---------- Exercise inputs
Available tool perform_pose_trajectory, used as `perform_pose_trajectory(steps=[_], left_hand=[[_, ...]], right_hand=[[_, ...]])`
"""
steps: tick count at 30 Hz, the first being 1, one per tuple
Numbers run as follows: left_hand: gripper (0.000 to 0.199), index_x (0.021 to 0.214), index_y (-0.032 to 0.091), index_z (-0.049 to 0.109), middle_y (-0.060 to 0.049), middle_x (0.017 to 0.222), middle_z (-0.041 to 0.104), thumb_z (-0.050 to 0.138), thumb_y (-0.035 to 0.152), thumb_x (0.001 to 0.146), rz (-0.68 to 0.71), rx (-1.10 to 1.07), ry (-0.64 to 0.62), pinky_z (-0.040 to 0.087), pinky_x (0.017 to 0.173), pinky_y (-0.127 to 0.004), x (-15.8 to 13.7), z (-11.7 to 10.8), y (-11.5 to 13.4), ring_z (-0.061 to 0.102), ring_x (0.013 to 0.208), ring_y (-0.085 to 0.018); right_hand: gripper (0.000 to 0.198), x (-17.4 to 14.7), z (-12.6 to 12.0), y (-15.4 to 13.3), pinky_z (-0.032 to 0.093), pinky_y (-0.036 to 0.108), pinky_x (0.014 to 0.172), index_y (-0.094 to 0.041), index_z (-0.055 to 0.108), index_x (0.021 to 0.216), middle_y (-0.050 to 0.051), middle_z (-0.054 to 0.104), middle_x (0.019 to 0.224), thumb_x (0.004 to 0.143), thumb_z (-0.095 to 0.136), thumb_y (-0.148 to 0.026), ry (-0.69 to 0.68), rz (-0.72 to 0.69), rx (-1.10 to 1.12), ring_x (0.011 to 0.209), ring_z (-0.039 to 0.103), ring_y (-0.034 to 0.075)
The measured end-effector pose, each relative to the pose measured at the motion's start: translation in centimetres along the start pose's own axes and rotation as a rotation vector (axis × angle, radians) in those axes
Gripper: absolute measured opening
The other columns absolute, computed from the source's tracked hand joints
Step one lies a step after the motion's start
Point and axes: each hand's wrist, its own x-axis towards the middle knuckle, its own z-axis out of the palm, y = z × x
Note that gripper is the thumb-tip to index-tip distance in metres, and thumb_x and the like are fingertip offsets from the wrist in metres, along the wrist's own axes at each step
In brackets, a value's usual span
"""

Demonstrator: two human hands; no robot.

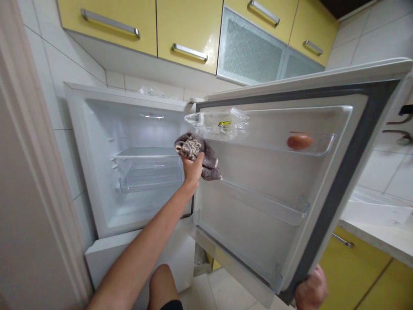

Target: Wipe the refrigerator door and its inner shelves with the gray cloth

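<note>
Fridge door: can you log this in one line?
fridge door: open | left hand: holding patterned cloth | right hand: at door's lower corner | brown item: upper door shelf

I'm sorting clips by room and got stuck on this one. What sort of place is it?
Most likely a home kitchen: it has an open fridge, yellow wall cupboards and a worktop above more yellow cupboards.

Left hand (192,170): fingers hidden behind 1 crumpled grey-brown patterned cloth (210,159). Well below-right of that grip: bare right hand (311,289) blurred, wrist cut off.
</note>
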Motion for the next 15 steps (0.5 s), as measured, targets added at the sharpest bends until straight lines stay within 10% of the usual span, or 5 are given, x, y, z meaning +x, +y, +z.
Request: perform_pose_trajectory(steps=[8, 15], left_hand=[[0.055, 0.115, 0.011, 0.057, -0.023, 0.122, 0.072, 0.079, 0.014, 0.065, -0.048, 0.517, -0.490, 0.051, 0.103, -0.043, -2.8, 3.7, 1.4, 0.068, 0.116, -0.034], [0.071, 0.129, 0.013, 0.054, -0.020, 0.127, 0.070, 0.078, 0.045, 0.071, 0.018, 0.653, -0.910, 0.054, 0.100, -0.044, -8.8, 5.9, 4.9, 0.068, 0.116, -0.034]], right_hand=[[0.046, 0.1, 0.1, 0.4, 0.035, 0.039, 0.074, -0.023, 0.052, 0.078, 0.004, 0.052, 0.081, 0.087, 0.035, -0.065, -0.008, -0.039, -0.004, 0.079, 0.048, 0.025], [0.043, 0.0, 0.3, 0.6, 0.038, 0.040, 0.075, -0.022, 0.054, 0.085, 0.006, 0.057, 0.087, 0.087, 0.037, -0.062, 0.020, -0.009, -0.005, 0.081, 0.051, 0.026]])
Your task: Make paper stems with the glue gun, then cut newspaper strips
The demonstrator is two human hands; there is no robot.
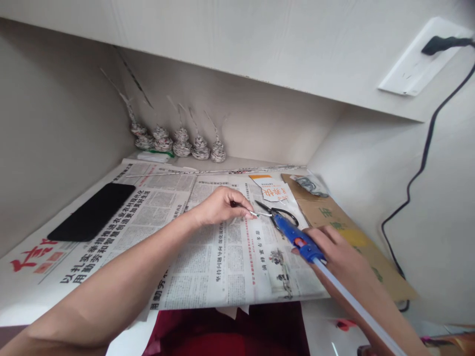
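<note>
My left hand (224,205) is closed in a pinch over the newspaper. Between its thumb and fingers is the end of a thin, pale rolled-paper strip (262,214). Wrapped around a blue hot glue gun (291,232) is my right hand (339,249). The gun points up and left, its nozzle close to the strip; whether they touch I cannot tell. A long white glue stick (356,301) runs out of the gun's back end. Black-handled scissors (287,214) lie just behind the nozzle, partly covered by the gun.
Newspaper (200,277) covers the worktop. Several gourd-shaped woven paper pieces (181,143) stand along the back wall, with thin paper sticks (237,170) before them. A black flat device (92,210) lies left, cardboard (371,264) right. A black cable (419,170) hangs from the socket (411,62).
</note>
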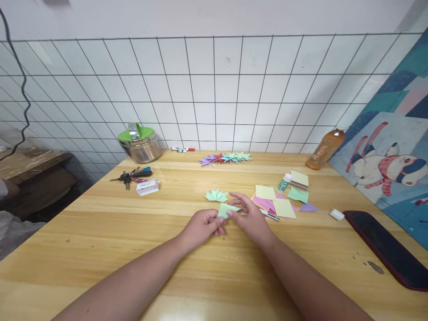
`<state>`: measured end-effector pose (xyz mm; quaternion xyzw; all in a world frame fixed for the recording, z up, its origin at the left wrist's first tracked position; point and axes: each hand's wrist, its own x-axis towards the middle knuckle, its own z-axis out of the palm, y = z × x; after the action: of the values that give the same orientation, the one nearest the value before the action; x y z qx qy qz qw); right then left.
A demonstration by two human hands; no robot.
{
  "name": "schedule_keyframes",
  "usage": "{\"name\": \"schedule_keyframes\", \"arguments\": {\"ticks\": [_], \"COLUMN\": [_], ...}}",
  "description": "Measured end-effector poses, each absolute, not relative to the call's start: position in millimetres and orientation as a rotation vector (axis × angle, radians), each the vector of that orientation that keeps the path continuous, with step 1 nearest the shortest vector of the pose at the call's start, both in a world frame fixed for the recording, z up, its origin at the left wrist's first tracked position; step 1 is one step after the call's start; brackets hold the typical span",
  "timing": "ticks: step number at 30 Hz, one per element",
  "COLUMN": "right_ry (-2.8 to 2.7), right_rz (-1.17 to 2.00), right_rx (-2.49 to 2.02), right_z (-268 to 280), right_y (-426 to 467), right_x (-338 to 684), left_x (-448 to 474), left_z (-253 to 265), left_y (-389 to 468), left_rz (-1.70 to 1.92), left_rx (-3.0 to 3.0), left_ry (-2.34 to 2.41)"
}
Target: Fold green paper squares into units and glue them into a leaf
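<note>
A small light-green piece of folded paper (226, 209) is held between my two hands, a little above the wooden table. My left hand (203, 225) pinches its left edge between thumb and fingers. On the right side, my right hand (250, 218) grips the paper with the thumb in front and the fingers behind. Just beyond my hands lies a fan-shaped green paper piece (216, 195) with several points. Yellow and pink paper squares (284, 208) overlap to the right of my right hand, with a pen (270, 215) along their near edge.
Purple, red and green folded paper pieces (225, 158) lie near the tiled wall beside markers (183, 149). Keys (133, 176), a white box (147, 187) and a green-lidded steel pot (140, 145) are left. Right are a glue stick (284, 183), bottle (325, 150), eraser (336, 215) and phone (388, 247).
</note>
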<state>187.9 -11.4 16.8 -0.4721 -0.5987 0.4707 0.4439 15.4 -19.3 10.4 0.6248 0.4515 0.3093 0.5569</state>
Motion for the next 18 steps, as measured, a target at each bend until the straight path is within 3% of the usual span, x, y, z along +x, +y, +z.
{"name": "schedule_keyframes", "arguments": {"ticks": [6, 18], "right_ry": [-1.315, -1.11], "right_rz": [1.529, 1.553], "right_rx": [-1.197, -1.211], "right_z": [15.0, 15.9], "right_y": [-16.1, -16.3], "right_x": [178.3, 176.8], "left_x": [13.6, 15.6], "left_z": [9.3, 12.8], "left_y": [-15.7, -15.3], "left_rz": [0.859, 0.832], "left_rx": [1.382, 1.46], "left_ry": [1.072, 1.035]}}
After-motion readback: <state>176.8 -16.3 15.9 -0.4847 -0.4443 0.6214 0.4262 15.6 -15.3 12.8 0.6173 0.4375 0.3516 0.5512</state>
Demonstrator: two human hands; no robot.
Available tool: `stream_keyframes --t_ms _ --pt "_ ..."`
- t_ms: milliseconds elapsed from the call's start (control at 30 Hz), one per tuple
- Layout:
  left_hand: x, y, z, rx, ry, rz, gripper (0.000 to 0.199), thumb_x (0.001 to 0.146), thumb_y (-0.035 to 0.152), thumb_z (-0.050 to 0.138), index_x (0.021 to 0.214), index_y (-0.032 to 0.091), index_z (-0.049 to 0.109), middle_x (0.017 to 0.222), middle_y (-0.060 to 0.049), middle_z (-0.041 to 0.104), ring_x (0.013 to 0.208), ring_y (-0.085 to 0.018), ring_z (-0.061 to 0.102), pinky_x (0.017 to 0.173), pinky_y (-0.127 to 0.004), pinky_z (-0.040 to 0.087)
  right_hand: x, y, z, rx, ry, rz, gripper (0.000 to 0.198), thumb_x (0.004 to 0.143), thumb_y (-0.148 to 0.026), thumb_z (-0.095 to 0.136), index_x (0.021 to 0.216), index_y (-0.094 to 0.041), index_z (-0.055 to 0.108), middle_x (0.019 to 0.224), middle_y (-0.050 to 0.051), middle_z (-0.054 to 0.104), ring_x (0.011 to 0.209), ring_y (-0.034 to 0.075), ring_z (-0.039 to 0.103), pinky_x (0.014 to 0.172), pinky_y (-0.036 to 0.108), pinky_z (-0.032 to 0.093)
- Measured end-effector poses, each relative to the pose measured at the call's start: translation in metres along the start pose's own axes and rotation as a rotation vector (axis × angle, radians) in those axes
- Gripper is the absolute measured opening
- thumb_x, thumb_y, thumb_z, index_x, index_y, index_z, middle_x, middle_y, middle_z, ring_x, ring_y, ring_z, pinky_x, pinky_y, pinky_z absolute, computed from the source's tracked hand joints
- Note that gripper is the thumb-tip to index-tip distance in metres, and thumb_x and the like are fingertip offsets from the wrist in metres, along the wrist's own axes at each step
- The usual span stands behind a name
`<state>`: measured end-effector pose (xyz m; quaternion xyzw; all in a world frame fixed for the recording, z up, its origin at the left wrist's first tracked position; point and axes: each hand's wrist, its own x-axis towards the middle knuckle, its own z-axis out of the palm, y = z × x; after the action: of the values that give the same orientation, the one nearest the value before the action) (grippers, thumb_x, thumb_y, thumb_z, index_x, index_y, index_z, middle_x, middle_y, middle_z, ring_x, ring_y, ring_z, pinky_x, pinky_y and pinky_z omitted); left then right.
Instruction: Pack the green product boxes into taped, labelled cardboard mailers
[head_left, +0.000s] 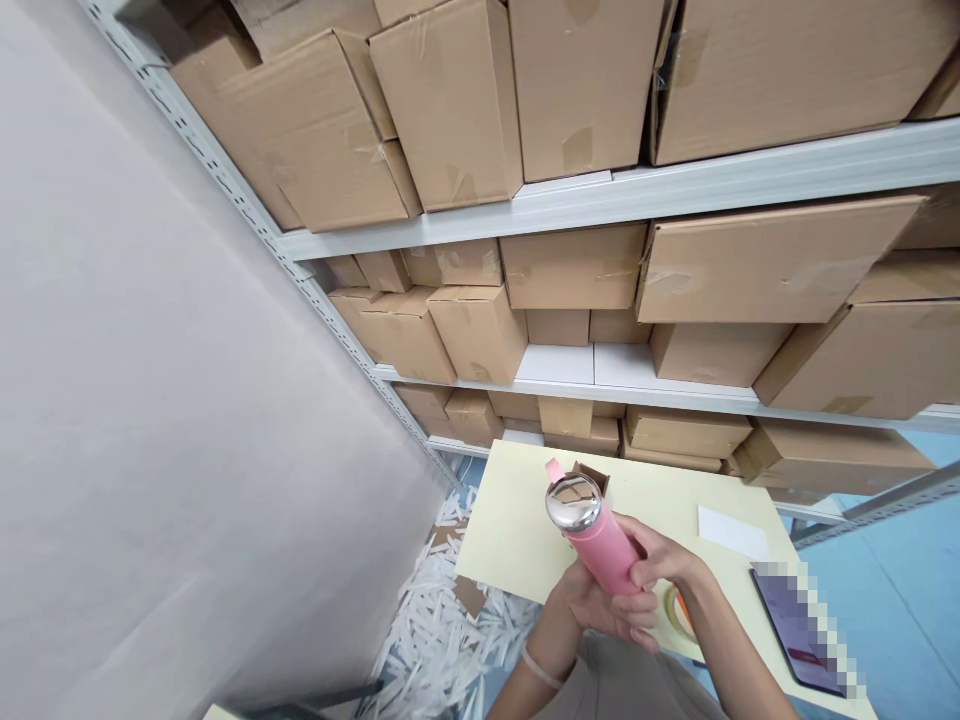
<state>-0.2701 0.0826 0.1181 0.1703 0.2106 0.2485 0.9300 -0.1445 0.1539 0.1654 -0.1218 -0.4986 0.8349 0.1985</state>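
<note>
A pink bottle point(600, 548) with a shiny silver lid point(574, 503) and a small pink strap point(554, 470) is tilted between my hands, above the table. Its lower part rests in my left hand point(604, 605), whose fingers wrap round the base from below. My right hand point(652, 560) grips the bottle's side from the right, thumb and fingers closed on it. Behind the lid, a small brown cardboard box point(598, 474) stands partly hidden on the pale yellow table point(517, 520).
A roll of tape point(679, 612) lies by my right forearm. Further right are a white sheet point(731, 532) and a dark-screened tablet point(795, 630). Metal shelves point(750, 180) full of cardboard boxes rise behind the table. White paper strips point(427, 630) cover the floor beside the left wall.
</note>
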Motion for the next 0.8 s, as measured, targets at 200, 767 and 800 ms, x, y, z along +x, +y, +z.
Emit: stream_keyframes --t_ms 200,767,800 --pt "-0.009 0.004 0.003 -0.047 -0.027 0.098 0.049 0.073 0.07 0.057 0.069 0.023 0.043 0.055 0.006 0.021 0.05 -0.01 0.014 0.058 -0.03 0.02 0.0 0.006 -0.003 -0.167 0.02 -0.057 0.089 0.057 -0.054 0.084 0.137 -0.024 0.057 0.134 0.013 0.059 0.122 0.032 0.054 0.105 0.045 0.038" --pt "-0.065 0.051 0.066 1.367 1.323 1.072 0.061 0.065 0.05 0.08 0.117 0.025 0.057 0.096 -0.005 0.06 0.091 -0.027 0.058 0.081 -0.041 0.049 0.014 0.032 -0.002 0.181 0.415 -0.127 0.066 0.076 -0.07 0.058 0.126 -0.028 0.06 0.106 0.009 0.072 0.079 0.025 0.067 0.065 0.04 0.054" --pt "-0.06 0.05 0.068 1.445 1.349 1.057 0.062 0.065 0.049 0.08 0.118 0.025 0.058 0.096 -0.006 0.059 0.09 -0.028 0.058 0.081 -0.042 0.049 0.016 0.037 0.006 0.137 0.387 -0.098 0.066 0.073 -0.073 0.058 0.123 -0.028 0.062 0.101 0.009 0.072 0.078 0.027 0.067 0.063 0.041 0.054"
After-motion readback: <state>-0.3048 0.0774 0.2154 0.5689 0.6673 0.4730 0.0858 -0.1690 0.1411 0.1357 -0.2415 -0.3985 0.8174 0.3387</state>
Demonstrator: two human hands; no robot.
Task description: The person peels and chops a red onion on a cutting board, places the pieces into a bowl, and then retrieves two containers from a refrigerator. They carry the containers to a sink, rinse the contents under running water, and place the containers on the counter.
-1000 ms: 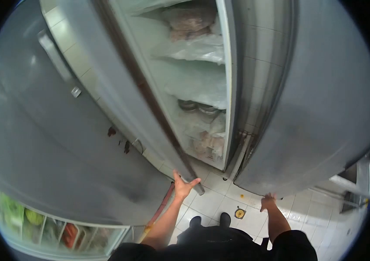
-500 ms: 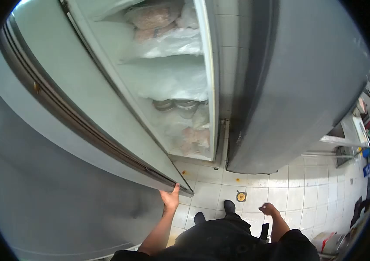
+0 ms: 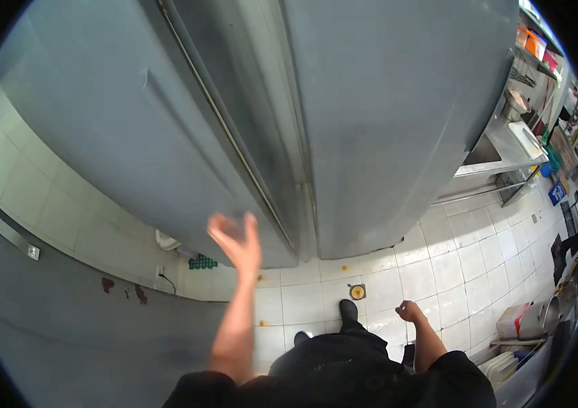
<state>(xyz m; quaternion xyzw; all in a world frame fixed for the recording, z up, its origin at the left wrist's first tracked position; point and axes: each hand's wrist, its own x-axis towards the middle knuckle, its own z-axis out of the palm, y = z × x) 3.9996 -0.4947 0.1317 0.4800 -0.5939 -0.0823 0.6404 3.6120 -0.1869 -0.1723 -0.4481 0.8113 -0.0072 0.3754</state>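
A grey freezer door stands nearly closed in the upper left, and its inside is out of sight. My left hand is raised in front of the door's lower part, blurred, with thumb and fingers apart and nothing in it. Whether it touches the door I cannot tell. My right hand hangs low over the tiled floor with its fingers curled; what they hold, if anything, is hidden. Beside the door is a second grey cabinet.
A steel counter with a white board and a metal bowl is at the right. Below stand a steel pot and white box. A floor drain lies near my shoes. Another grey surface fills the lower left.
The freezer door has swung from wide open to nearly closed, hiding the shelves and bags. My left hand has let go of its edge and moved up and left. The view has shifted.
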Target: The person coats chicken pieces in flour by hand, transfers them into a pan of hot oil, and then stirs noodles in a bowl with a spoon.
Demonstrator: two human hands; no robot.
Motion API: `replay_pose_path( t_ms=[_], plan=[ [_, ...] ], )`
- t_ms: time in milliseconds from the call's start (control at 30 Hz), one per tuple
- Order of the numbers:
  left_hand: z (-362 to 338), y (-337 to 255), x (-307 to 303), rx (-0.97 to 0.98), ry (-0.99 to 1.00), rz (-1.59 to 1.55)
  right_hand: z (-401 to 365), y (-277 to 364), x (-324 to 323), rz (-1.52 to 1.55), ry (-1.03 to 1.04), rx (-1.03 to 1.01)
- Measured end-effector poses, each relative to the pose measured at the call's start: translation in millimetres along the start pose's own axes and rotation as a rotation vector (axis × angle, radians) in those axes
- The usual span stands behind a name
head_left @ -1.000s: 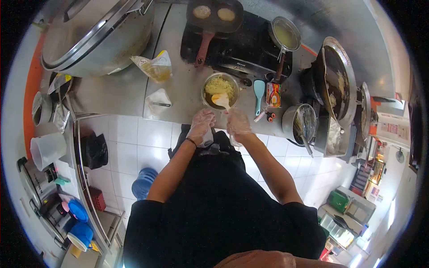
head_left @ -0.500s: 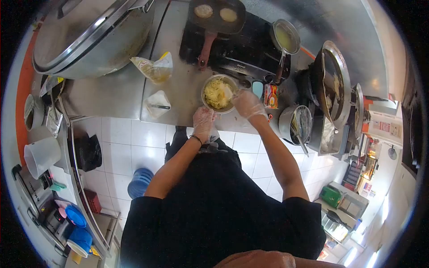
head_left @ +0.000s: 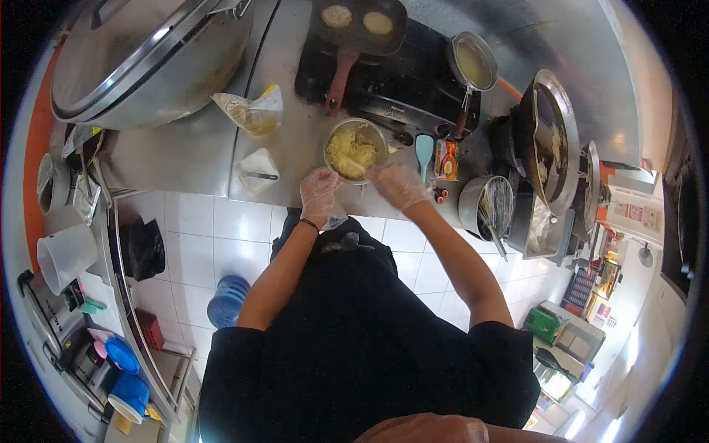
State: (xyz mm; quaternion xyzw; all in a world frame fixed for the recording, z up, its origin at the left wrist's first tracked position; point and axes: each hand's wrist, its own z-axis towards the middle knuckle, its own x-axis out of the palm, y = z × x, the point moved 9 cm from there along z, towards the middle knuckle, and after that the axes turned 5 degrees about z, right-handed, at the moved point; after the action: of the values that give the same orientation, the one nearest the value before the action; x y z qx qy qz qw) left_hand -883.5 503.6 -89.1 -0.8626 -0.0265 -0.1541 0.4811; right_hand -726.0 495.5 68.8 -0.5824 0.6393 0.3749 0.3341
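A metal bowl (head_left: 385, 140) holding a shredded yellow-white mixture (head_left: 343, 151) stands near the counter's front edge. My left hand (head_left: 319, 193), in a clear plastic glove, is closed at the bowl's near left rim. My right hand (head_left: 399, 186), gloved the same way, is closed around a pale spoon-like utensil (head_left: 357, 164) that reaches into the mixture; its handle is hidden in the fist. Just right of that hand lie a teal spatula (head_left: 424, 151) and a small red packet (head_left: 447, 160).
Behind the bowl, a frying pan (head_left: 358, 37) with two round patties sits on a black stove (head_left: 413, 74) beside a small saucepan (head_left: 473, 63). Left are a plastic pouch (head_left: 251, 111) and a white container (head_left: 258, 164). A pot with a whisk (head_left: 487, 207) stands right.
The bowl and my left hand have shifted slightly left. My right hand has moved left and nearer to me, uncovering more of the teal spatula's handle. The utensil now shows in the mixture.
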Motion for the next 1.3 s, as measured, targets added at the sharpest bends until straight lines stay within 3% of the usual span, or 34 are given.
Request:
replay_pose_path(
  t_ms=[133, 300, 500, 600, 700, 800, 900, 1000, 1100, 1200, 1300],
  plan=[
    [-7, -6, -2, -0.021, -0.008, 0.02, 4, 3, 12, -0.009, -0.051, -0.032],
    [0, -6, -14, 0.006, -0.017, 0.073, 12, -26, -51, -0.008, -0.123, 0.114],
    [4, -24, -22, 0.078, -0.03, 0.092, 78, -35, -23, -0.047, -0.07, -0.043],
    [16, -11, -30, 0.008, -0.083, -0.038, 49, 4, -37, -0.177, -0.068, -0.217],
    [16, -13, -31, -0.001, -0.088, -0.075, 16, 25, -32, -0.23, -0.034, -0.265],
    [17, -9, -31, -0.024, -0.057, -0.031, 5, 32, -12, -0.278, 0.028, -0.229],
    [11, -17, -28, 0.029, -0.029, 0.13, 16, 29, 2, -0.181, -0.114, -0.148],
    [13, -19, -27, 0.026, -0.03, 0.086, 14, 35, 0, -0.131, -0.16, -0.118],
    [11, -28, -34, 0.011, -0.08, 0.119, 18, 3, -16, 0.1, -0.04, 0.104],
    [19, -15, -35, 0.014, -0.1, 0.096, 33, -16, -36, -0.039, -0.21, 0.145],
    [10, -27, -31, 0.013, -0.103, 0.106, 87, -65, 55, -0.361, -0.036, -0.186]
  ],
)
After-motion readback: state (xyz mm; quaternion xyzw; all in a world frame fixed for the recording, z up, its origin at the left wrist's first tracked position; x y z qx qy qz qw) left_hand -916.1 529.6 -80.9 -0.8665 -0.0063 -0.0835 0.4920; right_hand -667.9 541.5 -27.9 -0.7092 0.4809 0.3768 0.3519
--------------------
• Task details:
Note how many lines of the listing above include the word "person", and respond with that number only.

• Task output:
2